Required work »
In the records below, the line with "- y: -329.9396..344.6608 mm" opens the range and the line with "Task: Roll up" closes it; print that range exactly and nothing else.

(Items from a data source)
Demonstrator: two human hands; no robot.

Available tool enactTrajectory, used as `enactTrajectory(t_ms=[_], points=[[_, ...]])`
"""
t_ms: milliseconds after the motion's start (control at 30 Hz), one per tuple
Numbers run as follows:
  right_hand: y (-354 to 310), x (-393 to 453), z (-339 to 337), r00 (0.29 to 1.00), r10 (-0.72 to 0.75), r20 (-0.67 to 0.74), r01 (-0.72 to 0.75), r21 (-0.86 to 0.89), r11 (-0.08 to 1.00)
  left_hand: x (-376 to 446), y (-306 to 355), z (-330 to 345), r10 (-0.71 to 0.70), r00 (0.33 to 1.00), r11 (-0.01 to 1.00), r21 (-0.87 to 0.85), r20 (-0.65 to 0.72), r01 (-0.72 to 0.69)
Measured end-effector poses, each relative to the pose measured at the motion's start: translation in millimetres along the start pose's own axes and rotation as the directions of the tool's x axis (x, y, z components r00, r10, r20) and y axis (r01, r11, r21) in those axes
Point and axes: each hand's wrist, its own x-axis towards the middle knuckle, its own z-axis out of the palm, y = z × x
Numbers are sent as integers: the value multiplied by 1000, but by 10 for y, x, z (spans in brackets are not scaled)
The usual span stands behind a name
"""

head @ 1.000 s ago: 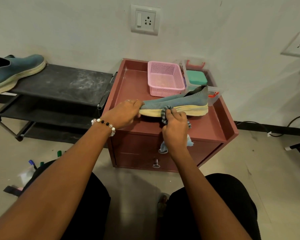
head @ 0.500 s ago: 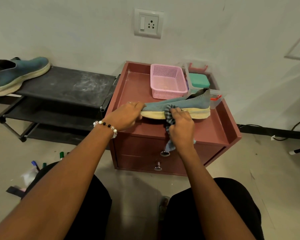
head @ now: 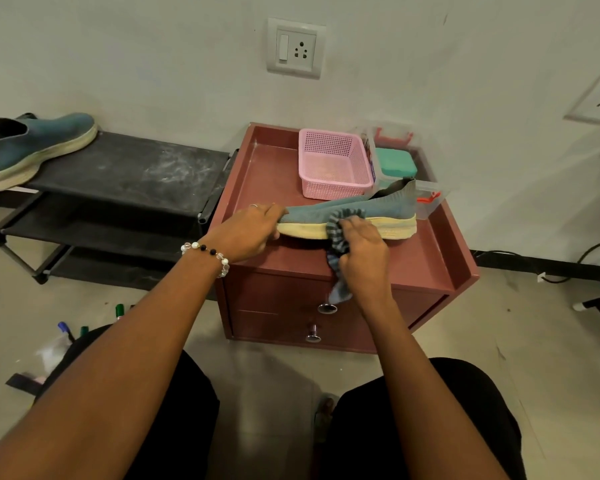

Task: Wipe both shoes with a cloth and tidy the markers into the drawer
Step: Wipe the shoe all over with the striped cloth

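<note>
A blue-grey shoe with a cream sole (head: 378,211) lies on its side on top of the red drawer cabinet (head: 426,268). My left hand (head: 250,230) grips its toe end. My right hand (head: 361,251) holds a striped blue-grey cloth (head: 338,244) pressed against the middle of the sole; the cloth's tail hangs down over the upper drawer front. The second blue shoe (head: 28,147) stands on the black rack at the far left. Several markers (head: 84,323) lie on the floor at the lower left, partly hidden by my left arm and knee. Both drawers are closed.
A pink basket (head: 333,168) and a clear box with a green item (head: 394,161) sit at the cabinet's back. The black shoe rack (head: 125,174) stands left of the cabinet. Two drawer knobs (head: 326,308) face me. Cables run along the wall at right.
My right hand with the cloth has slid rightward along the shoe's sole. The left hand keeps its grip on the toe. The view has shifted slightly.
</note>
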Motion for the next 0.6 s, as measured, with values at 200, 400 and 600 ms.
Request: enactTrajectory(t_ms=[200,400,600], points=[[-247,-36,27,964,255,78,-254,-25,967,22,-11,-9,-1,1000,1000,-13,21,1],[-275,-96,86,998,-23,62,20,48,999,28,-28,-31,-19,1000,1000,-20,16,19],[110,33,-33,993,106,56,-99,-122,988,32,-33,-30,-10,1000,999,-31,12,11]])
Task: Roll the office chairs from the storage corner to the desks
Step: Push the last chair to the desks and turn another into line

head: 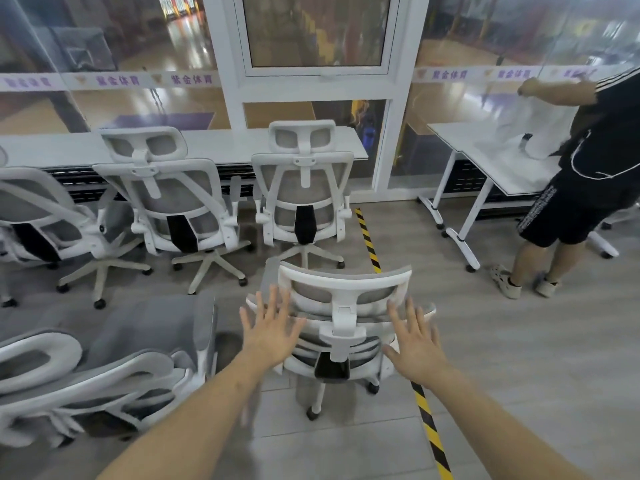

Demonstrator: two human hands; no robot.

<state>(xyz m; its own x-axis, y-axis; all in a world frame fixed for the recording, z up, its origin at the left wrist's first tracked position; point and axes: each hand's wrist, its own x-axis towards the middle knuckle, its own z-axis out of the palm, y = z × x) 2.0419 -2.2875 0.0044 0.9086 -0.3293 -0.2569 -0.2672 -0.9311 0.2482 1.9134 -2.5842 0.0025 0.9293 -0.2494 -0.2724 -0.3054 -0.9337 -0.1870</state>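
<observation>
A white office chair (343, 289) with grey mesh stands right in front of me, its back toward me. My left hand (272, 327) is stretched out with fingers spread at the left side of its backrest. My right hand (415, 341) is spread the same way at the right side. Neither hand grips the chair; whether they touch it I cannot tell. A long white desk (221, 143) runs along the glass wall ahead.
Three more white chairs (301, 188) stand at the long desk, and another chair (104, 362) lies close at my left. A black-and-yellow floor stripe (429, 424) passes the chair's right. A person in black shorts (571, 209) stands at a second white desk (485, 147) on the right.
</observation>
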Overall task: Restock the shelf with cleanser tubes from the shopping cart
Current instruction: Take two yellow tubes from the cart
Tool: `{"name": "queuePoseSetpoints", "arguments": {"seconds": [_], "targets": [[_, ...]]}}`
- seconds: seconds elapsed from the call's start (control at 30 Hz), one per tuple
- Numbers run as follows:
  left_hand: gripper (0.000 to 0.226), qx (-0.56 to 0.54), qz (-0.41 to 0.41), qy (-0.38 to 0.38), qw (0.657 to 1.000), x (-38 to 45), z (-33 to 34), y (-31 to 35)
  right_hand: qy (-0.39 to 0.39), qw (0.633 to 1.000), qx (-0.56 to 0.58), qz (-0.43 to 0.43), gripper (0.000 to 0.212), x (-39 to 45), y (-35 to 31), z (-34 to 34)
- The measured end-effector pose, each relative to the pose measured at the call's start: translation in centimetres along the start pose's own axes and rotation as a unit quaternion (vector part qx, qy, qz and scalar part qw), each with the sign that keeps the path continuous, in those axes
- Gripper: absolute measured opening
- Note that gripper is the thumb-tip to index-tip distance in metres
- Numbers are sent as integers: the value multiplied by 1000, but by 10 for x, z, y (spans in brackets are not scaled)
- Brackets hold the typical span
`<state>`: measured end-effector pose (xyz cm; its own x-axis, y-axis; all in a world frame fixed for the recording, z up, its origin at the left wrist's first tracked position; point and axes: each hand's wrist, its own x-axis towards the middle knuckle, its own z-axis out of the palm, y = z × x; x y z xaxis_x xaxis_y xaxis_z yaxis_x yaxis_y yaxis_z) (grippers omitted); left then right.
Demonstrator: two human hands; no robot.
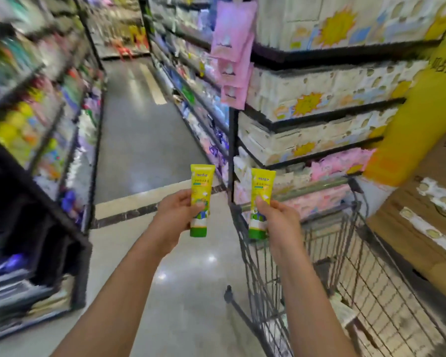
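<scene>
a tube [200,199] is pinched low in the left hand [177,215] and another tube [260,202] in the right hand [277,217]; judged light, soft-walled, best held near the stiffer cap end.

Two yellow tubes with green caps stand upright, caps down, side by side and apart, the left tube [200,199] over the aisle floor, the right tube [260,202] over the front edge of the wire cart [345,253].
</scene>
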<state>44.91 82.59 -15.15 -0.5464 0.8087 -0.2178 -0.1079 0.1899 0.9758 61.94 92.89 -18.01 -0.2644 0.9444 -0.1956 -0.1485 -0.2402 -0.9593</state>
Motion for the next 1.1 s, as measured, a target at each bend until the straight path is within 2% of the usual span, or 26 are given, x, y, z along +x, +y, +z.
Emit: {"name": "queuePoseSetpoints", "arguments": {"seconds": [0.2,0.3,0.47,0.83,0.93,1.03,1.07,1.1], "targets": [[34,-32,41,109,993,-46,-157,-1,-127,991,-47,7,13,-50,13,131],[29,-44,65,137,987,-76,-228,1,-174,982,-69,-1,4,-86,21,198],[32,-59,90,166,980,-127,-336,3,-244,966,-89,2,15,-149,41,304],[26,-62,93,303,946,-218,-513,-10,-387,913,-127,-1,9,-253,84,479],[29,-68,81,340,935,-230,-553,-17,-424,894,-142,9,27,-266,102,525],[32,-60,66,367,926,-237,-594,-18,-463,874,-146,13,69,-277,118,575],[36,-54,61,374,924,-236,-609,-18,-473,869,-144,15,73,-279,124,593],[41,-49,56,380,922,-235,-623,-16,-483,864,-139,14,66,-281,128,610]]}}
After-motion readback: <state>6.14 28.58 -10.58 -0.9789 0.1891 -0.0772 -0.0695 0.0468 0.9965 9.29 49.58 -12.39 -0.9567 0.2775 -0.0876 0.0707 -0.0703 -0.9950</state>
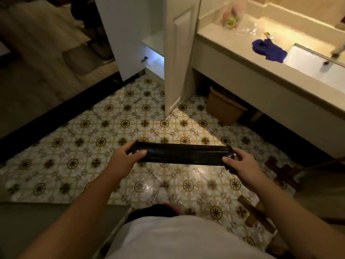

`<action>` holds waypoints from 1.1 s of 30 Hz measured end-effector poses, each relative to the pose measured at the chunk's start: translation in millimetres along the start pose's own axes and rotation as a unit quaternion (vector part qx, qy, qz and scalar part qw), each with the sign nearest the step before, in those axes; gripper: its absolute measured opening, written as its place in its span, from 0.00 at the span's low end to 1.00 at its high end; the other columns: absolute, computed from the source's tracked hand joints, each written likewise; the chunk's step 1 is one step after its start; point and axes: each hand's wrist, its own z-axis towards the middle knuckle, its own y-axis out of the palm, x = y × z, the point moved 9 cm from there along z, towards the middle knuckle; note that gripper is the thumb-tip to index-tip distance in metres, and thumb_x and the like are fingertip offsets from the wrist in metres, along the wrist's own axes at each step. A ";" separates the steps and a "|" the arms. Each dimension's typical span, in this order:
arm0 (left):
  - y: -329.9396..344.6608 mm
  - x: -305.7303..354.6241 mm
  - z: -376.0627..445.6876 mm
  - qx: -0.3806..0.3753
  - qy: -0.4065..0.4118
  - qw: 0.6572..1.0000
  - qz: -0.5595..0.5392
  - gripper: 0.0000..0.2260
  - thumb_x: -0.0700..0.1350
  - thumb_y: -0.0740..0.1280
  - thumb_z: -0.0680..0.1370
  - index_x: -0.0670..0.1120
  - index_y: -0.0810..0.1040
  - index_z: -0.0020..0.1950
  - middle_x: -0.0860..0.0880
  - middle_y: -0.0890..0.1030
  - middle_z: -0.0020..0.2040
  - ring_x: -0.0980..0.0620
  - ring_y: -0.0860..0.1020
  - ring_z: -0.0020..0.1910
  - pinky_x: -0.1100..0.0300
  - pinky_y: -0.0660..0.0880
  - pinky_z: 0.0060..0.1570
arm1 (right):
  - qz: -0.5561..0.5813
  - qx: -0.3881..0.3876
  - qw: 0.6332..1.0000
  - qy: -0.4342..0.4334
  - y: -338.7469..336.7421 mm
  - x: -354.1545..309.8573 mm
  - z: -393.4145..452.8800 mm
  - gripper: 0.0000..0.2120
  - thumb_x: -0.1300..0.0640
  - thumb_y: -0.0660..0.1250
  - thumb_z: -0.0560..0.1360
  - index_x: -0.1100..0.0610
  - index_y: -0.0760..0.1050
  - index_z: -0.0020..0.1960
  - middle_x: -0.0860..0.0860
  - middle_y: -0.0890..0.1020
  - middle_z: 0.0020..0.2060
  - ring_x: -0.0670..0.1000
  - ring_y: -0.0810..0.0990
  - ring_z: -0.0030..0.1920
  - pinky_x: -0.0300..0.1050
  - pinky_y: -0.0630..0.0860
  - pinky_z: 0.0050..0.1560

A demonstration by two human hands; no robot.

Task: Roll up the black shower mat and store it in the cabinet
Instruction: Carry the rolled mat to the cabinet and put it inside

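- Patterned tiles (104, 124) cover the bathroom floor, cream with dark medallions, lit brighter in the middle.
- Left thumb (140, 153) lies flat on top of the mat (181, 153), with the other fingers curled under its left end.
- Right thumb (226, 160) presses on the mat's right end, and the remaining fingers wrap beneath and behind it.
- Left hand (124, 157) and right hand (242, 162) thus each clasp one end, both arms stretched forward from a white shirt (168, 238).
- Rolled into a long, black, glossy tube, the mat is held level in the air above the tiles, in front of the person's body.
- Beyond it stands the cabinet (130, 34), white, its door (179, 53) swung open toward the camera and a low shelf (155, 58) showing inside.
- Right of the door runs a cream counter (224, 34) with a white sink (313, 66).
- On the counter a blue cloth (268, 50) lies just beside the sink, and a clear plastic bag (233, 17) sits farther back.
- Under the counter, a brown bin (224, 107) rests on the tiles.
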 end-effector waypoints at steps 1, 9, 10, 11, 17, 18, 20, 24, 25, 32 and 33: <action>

Task output »
  - y: -329.9396..344.6608 mm
  - x: -305.7303..354.6241 mm
  - z: -376.0627..445.6876 mm
  - qx: -0.3806..0.3753
  - qy: -0.4065..0.4118
  - qw: 0.6572..1.0000
  - qz: -0.5595..0.5392
  - gripper: 0.0000..0.2260
  - thumb_x: -0.0700..0.1350
  - thumb_y: -0.0740..0.1280
  - thumb_z: -0.0680..0.1370
  - index_x: -0.0670..0.1120
  - index_y: -0.0810..0.1040
  - index_z: -0.0020..0.1950
  - middle_x: -0.0860..0.0880
  - middle_y: -0.0890..0.1030
  - middle_z: -0.0020..0.2040
  - ring_x: -0.0980..0.0620
  - ring_y: -0.0860..0.1020
  - ring_z: -0.0020..0.1910
  - pinky_x: -0.1100..0.0300
  - pinky_y: -0.0660..0.0880
  - pinky_z: 0.0060..0.1570
arm1 (right):
  - qz: -0.5561..0.5813
  - qx: -0.3881..0.3876
  - qw: 0.6332..1.0000
  - qy: -0.4342..0.4334
  - y: -338.7469..336.7421 mm
  - x: -354.1545..309.8573 mm
  - z: -393.4145..452.8800 mm
  - gripper: 0.0000..0.2120
  - thumb_x: -0.1300..0.0640
  - thumb_y: -0.0660..0.1250
  - thumb_z: -0.0560..0.1360
  - index_x: -0.1100..0.0610
  - index_y: -0.0760..0.1050
  - index_z: -0.0020..0.1960
  - middle_x: -0.0860..0.0860
  - middle_y: -0.0890..0.1020
  - middle_z: 0.0020..0.2060
  - ring_x: -0.0670..0.1000
  - ring_y: -0.0810..0.0990
  - ring_z: -0.0030..0.1920
  - pinky_x: -0.0300..0.1050
  - pinky_y: -0.0630..0.0860
  - pinky_z: 0.0050..0.1560

A demonstration by two human hands; no robot.

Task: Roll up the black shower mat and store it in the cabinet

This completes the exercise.